I asked Eric if they could list wines in order of the average score of people you were a fan of, since CT calculates that. He gave me an explanation of why they couldn’t that was above my head technically. Think he said it was because it was a dynamic score, but I didn’t understand how that made it different from the average of all scores.

[winner.gif] We have another winner!

The whole point of Cellar Tracker notes and scores is to add what you think, not guessing what others think.

Hitting the average isn’t like getting an answer right on a test.

If you have a totally different impression of the wine, then indeed you should not have the same score. But if you think similar things as another taster’s note, the better outcome is for two similar point scores versus one at 90 and one at 80.

You could just use the YELP scale that so many these days are tied to.

1986 Chateau d’Yquem - Popped this bad boy at Red Lobster for the gf’s birthday. This didn’t pair well with anything on the Fisherman’s Platter. I asked the guy at the wine shop for something real special for her birthday and he came up with this. For $300 I would have expected at least a full bottle. Way too sweet. We switched to beer and gave this to some unsuspecting guy at the next table. Love the biscuits! ***

But that’s impossible when there are hundreds of different scoring paradigms in play, and you don’t have a representative sample of them participating in the scoring of the particular wine you are evaluating.

Whatever scoring system you employ, it will align with only some of those that others use. If your goal is to use one that fits somewhere near the middle of the road, your scores will be close to the mean of other CTers. That’s fine if you value the collective, but it means you will have to adopt what I perceive to be a distorted and compressed scale.

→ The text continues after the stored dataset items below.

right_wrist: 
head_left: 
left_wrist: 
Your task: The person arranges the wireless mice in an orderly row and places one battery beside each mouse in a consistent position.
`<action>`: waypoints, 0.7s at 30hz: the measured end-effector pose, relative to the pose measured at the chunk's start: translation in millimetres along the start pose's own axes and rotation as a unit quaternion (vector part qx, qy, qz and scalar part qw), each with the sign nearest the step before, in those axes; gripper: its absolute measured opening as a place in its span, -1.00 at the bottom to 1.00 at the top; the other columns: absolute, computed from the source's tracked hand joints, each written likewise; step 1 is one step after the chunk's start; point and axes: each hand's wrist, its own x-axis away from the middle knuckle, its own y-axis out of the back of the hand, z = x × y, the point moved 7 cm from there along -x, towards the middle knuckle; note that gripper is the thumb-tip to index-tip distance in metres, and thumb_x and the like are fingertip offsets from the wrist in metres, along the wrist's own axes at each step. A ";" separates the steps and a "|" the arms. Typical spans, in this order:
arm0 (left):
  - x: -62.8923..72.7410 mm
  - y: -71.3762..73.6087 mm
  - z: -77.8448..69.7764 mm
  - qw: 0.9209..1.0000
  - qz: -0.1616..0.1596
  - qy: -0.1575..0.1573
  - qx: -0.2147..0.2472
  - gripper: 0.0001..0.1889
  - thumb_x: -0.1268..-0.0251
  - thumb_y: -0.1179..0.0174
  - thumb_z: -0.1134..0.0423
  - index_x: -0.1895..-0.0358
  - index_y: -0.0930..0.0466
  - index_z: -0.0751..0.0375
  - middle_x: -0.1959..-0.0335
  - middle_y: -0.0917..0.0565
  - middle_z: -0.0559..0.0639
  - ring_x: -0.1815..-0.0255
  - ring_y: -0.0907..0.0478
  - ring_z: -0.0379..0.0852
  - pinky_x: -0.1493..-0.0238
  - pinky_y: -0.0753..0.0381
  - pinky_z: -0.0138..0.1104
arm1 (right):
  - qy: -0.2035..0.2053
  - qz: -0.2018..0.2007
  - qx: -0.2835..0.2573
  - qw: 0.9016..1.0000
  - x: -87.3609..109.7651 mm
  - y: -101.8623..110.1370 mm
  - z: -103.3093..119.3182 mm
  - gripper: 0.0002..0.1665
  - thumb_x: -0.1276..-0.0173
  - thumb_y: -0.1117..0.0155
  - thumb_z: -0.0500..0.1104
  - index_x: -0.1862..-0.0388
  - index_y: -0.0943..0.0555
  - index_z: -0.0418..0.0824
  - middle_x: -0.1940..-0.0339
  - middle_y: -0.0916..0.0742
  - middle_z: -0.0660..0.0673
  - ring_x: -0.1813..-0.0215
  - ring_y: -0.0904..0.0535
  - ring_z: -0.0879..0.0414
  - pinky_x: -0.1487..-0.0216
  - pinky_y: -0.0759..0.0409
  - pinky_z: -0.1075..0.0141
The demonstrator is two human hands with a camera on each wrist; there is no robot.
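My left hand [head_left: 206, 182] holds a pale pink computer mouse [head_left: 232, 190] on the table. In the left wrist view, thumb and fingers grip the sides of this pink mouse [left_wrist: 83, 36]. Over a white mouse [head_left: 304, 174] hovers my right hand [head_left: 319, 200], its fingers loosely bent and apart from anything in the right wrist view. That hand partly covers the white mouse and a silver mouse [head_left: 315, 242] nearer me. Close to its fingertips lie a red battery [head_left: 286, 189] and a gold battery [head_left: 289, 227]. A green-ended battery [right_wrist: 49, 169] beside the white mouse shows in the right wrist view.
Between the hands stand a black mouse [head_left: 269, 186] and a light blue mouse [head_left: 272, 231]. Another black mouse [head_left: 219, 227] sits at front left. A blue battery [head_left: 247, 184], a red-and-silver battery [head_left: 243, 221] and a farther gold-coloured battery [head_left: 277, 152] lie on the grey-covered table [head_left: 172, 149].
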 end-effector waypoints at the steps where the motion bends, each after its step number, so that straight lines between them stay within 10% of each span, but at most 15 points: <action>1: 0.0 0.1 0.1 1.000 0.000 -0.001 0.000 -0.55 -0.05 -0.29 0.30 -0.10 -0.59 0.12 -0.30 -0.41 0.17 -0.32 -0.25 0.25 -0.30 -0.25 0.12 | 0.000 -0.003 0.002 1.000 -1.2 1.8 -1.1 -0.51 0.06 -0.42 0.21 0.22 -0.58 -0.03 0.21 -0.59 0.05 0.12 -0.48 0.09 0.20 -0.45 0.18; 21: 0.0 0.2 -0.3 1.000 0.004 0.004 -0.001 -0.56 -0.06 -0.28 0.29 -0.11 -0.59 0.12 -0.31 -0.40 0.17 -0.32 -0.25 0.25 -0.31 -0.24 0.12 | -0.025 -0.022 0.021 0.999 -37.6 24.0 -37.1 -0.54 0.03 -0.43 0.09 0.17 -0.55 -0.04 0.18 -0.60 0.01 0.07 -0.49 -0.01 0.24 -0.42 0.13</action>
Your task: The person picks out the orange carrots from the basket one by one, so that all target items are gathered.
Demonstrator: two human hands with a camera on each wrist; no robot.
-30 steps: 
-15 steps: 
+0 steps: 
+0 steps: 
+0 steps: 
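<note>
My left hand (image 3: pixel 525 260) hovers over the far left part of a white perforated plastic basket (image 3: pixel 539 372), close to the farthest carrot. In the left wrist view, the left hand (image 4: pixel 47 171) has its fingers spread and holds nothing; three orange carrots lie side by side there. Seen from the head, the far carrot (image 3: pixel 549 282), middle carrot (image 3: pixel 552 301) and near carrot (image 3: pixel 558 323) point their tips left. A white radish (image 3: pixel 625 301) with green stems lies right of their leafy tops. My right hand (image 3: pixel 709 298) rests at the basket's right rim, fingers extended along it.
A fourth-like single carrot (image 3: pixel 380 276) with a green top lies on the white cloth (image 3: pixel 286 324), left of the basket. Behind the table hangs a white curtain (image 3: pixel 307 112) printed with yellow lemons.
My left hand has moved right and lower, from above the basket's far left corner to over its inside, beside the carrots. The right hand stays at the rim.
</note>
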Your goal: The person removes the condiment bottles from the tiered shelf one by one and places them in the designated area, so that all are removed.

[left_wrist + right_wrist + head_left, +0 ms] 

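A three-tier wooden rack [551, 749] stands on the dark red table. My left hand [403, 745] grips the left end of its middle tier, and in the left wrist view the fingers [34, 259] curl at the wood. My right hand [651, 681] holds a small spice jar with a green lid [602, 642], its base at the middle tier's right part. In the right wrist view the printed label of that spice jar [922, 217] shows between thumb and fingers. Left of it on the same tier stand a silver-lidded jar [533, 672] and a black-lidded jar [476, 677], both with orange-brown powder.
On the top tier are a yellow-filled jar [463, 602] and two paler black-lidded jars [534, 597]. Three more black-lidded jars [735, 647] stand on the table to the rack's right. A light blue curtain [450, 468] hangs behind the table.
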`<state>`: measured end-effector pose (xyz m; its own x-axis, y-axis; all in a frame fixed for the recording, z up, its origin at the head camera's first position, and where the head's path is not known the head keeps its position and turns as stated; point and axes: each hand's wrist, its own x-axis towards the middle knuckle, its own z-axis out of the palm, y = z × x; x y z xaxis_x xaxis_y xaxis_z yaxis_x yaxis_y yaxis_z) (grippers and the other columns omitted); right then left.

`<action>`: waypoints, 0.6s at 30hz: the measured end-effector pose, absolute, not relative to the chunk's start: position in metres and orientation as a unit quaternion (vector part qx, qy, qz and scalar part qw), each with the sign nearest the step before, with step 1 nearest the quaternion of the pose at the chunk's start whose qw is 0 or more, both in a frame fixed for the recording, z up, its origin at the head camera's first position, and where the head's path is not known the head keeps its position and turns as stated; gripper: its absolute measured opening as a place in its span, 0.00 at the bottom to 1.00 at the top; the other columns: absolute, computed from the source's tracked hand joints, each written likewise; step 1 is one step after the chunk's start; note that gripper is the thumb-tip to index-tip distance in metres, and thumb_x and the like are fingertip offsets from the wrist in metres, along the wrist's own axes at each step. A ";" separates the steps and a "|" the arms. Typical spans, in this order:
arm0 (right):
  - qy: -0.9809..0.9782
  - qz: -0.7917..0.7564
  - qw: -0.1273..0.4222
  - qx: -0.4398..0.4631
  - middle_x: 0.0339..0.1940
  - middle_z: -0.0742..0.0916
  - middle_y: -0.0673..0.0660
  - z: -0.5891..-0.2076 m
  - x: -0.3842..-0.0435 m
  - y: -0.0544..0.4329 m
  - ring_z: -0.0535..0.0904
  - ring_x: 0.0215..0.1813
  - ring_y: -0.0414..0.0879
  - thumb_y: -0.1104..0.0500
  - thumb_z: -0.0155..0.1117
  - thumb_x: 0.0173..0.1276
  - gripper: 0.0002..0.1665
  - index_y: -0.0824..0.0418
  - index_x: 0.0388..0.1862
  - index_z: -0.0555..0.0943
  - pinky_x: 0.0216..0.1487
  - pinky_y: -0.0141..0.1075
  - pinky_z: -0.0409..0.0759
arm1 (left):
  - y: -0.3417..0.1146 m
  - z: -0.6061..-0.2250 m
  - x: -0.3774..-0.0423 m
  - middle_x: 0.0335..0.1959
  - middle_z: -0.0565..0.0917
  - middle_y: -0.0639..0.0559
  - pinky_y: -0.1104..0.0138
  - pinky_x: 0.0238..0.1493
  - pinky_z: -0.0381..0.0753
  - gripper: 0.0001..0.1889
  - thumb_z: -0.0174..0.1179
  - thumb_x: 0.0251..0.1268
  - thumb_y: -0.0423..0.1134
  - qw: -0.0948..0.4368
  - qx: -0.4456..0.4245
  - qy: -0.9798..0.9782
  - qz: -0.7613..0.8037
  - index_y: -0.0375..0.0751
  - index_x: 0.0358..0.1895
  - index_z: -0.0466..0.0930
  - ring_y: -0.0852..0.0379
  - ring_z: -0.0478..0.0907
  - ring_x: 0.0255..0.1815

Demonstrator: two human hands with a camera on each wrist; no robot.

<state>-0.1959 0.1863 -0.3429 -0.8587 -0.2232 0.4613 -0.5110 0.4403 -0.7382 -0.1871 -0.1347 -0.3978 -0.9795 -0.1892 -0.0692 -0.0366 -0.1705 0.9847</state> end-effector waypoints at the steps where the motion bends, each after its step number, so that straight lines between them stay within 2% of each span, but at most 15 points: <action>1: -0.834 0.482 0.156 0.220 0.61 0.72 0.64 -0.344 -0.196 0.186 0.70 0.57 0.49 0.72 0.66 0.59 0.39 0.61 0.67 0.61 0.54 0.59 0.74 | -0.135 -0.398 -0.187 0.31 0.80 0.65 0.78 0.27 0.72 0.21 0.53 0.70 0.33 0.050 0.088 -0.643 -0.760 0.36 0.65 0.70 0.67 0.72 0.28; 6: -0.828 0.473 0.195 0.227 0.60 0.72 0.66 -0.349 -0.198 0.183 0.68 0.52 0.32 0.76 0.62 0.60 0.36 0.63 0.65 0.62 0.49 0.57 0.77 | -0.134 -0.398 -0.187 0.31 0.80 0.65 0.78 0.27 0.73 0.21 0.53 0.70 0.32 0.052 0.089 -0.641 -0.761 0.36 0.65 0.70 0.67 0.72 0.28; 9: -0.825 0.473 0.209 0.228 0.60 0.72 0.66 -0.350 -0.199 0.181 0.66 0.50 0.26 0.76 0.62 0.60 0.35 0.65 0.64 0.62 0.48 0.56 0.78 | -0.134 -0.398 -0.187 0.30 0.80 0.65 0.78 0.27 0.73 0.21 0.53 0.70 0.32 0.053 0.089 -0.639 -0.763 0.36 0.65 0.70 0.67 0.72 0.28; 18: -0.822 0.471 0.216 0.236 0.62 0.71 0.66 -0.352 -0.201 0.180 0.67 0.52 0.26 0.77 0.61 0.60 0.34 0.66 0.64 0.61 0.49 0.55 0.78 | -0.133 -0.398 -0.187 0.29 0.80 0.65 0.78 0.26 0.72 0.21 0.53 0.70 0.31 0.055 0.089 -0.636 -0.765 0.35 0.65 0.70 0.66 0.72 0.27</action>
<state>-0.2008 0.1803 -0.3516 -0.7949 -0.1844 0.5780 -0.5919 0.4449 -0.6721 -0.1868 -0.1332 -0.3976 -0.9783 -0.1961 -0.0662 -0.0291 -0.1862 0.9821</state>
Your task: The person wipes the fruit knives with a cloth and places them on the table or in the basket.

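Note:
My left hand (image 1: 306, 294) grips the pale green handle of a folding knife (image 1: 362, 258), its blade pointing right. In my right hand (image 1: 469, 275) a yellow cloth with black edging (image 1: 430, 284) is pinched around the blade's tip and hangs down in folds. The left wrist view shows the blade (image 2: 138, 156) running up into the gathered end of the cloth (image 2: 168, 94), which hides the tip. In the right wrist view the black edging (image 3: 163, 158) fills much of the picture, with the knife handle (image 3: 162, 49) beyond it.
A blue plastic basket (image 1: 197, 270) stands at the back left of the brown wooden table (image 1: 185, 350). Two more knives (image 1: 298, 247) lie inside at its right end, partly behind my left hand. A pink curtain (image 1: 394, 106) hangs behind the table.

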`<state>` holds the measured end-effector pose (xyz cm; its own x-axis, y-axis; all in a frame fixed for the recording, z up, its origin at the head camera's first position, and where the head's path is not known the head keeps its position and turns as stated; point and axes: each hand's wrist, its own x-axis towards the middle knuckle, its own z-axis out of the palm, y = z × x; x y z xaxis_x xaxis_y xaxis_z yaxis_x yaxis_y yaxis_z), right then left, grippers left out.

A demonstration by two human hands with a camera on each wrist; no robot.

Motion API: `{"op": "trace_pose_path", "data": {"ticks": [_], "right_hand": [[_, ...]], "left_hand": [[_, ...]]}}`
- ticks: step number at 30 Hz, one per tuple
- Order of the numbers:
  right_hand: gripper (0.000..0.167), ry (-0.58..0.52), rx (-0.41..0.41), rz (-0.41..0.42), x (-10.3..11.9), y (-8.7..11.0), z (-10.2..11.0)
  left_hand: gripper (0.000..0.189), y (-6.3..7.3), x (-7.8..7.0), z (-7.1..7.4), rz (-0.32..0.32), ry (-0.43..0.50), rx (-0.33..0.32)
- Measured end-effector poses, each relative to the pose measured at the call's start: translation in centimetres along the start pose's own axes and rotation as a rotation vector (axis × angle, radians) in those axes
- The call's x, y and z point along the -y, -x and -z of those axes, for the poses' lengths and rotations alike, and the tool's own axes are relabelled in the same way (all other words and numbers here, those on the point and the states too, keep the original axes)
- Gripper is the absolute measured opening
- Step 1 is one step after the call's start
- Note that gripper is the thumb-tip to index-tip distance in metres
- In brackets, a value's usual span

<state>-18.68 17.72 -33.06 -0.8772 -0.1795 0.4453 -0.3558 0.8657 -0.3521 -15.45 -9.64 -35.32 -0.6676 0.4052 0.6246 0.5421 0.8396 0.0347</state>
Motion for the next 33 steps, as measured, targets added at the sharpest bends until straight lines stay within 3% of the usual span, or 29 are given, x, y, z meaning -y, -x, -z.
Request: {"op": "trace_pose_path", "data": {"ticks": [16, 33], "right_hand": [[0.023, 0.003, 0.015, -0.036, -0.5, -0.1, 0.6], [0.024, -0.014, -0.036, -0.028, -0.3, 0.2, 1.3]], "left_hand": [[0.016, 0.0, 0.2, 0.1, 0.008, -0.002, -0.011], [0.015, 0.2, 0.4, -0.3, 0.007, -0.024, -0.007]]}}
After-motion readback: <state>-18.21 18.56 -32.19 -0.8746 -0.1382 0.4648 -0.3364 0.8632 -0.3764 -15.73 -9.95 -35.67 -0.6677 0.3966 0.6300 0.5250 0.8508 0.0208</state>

I understand that the bulk of people posting scores on CT are wine-savvy to the point where they are drinking more high quality wines than plonk, and that that contributes to the narrow range of scores. But it doesn’t explain all of it. Some of it is avoidance of cognitive dissonance: not wanting to give a wine you bought a low score. Some of it is only posting scores on the good stuff. But if that leads to a wine so unappealing you don’t want to swallow it getting a score of 85, it’s contributing to a distorted, inflated, compressed scoring system.

My personal approach to this is to avoid point scores altogether. I use 6 broad categories for non-flawed wine: poor, average, good, very good, excellent, outstanding. The main reason I do this: I’m not a good enough or frequent enough or consistent enough taster to be able to repeatedly score a wine within 1 or 2 points on a 50 point (or 30 or 25 point) scale anyway. I only use points for tastings where the organizer requests it. Even with broad categories, most of the wines I drink I rate as very good or excellent. But that’s because I’ve learned what I like over the years.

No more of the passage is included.